In the second mode, a dump (a capture/snapshot) of data is made for NN frames (from 32 to 512), and this dump opens in the browser. If you’re on Windows/Mac, you can press the tiny Dump → NN frames
button in the MicroProfiler UI to save it as an HTML file in the same folder as the logs (on Windows, it’s C:\Users\<Username>\AppData\Local\Roblox\logs
), and you can then open it in your browser).
If you’re using a mobile client (i.e. Android or iOS), when you enable the MicroProfiler in settings, you’ll see a window with the IP address and port for connecting to your device over the local network. On your computer/laptop, enter this IP:port (for example, 192.168.1.1:1338) in your browser, and at that moment, a snapshot will be taken on the device and opened immediately in the browser. You can specify the number of frames to save in the snapshot using a slash, i.e., IP:port/number_of_frames (for example, 192.168.1.1:1338/64 for 64 frames). There are also server dumps.
All the features described relate to opening captures in the browser.
Table of Contents
1. X-Ray Mode for Memory Profiling
2. Summary FlameGraph - CPU
3. Summary FlameGraph - Memory
4. Diff FlameGraphs
5. Re-Capture and Save to File Buttons
6. Frame Time Bottleneck Cause
7. Ctrl+F (Cmd+F)
8. Reference Frame Time Adjustment
9. What’s Next?
1. X-Ray Mode for Memory Profiling
If you open a recent MicroProfiler (MP) dump in the browser, you’ll see that it looks generally the same as before, but now there are two gray bars at the top.

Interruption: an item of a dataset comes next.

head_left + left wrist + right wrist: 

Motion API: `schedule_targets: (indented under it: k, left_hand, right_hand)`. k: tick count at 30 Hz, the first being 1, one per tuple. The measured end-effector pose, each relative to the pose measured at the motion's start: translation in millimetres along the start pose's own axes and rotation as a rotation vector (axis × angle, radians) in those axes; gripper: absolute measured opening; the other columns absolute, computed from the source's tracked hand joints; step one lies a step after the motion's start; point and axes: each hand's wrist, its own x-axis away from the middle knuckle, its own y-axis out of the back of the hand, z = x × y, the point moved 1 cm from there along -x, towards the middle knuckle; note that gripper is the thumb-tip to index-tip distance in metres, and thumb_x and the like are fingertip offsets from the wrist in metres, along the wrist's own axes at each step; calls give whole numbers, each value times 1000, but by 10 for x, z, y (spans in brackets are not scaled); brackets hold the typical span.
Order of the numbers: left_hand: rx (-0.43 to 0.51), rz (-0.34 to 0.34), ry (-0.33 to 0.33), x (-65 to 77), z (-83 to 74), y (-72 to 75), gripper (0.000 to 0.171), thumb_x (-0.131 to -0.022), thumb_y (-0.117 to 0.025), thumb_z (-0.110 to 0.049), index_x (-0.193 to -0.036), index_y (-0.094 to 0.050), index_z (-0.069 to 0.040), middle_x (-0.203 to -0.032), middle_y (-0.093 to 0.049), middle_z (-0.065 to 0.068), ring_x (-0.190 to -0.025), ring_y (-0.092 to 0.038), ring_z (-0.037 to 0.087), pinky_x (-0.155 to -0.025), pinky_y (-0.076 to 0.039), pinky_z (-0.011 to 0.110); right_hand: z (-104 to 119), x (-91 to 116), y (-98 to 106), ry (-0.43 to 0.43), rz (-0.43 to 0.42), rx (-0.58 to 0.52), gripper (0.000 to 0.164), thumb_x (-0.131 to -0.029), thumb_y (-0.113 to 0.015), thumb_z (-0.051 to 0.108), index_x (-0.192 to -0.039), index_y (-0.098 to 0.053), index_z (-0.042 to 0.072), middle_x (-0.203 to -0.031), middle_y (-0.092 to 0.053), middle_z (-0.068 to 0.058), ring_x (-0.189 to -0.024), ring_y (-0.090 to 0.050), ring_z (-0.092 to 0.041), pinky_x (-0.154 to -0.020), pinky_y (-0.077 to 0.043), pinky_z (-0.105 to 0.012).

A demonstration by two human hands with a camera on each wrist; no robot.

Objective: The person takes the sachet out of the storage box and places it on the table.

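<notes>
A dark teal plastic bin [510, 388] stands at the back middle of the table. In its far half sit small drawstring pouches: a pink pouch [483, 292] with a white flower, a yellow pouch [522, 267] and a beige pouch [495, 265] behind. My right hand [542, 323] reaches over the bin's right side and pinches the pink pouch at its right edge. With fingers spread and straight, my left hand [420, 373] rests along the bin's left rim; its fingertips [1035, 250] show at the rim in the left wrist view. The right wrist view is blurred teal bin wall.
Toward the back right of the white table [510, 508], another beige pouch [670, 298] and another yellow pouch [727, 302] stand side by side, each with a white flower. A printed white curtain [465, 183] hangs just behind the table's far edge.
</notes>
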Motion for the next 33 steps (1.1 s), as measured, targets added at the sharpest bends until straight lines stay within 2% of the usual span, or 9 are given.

The upper bar indicates the intensity of memory allocations within frames (the brighter, the more allocations in that frame overall), while the lower bar highlights areas with intense allocations within a specific frame (again, the brighter, the more allocations in that particular section of the frame).
This allows you to spot areas with excessive memory allocation, even if you were profiling CPU rather than memory. If you notice such areas in a frame, you can switch to X-Ray mode by pressing the X key
on your keyboard or by selecting X-Ray → Main View
from the top menu. CPU scopes will turn grayscale, and if you scroll up and down through the threads in the frame, you’ll see which scopes are experiencing the most allocations (yes, the scopes with more allocations will be brighter than the others).
Inside the scopes, there will also be labels showing the number of allocations by default. You can view the total size of these allocations by pressing the C key
or switching to Mode: ∑Sum
in the top menu under X-Ray → Mode: #Count
.
Additionally, the automatic sensitivity adjustment for X-Ray (i.e., the brightness of highlighted scopes/blocks/bars) doesn’t always work perfectly, so you can manually fine-tune it for scopes or the upper preview bars by hovering over them and scrolling the wheel up and down with the Shift key held down. Alternatively, you can change the values from 0 to 99 in the top menu under X-Ray → Thresholds
to find what looks best for you.
By default, only the number/size of allocations is displayed, while deallocations/frees are not counted. In the top menu under X-Ray → Events
, you can choose to display only deallocations or both allocations and deallocations at the same time. The preview bar will indicate what is currently being counted.
We have ideas for using X-Ray not just for memory but also for displaying disk or network operations in the future.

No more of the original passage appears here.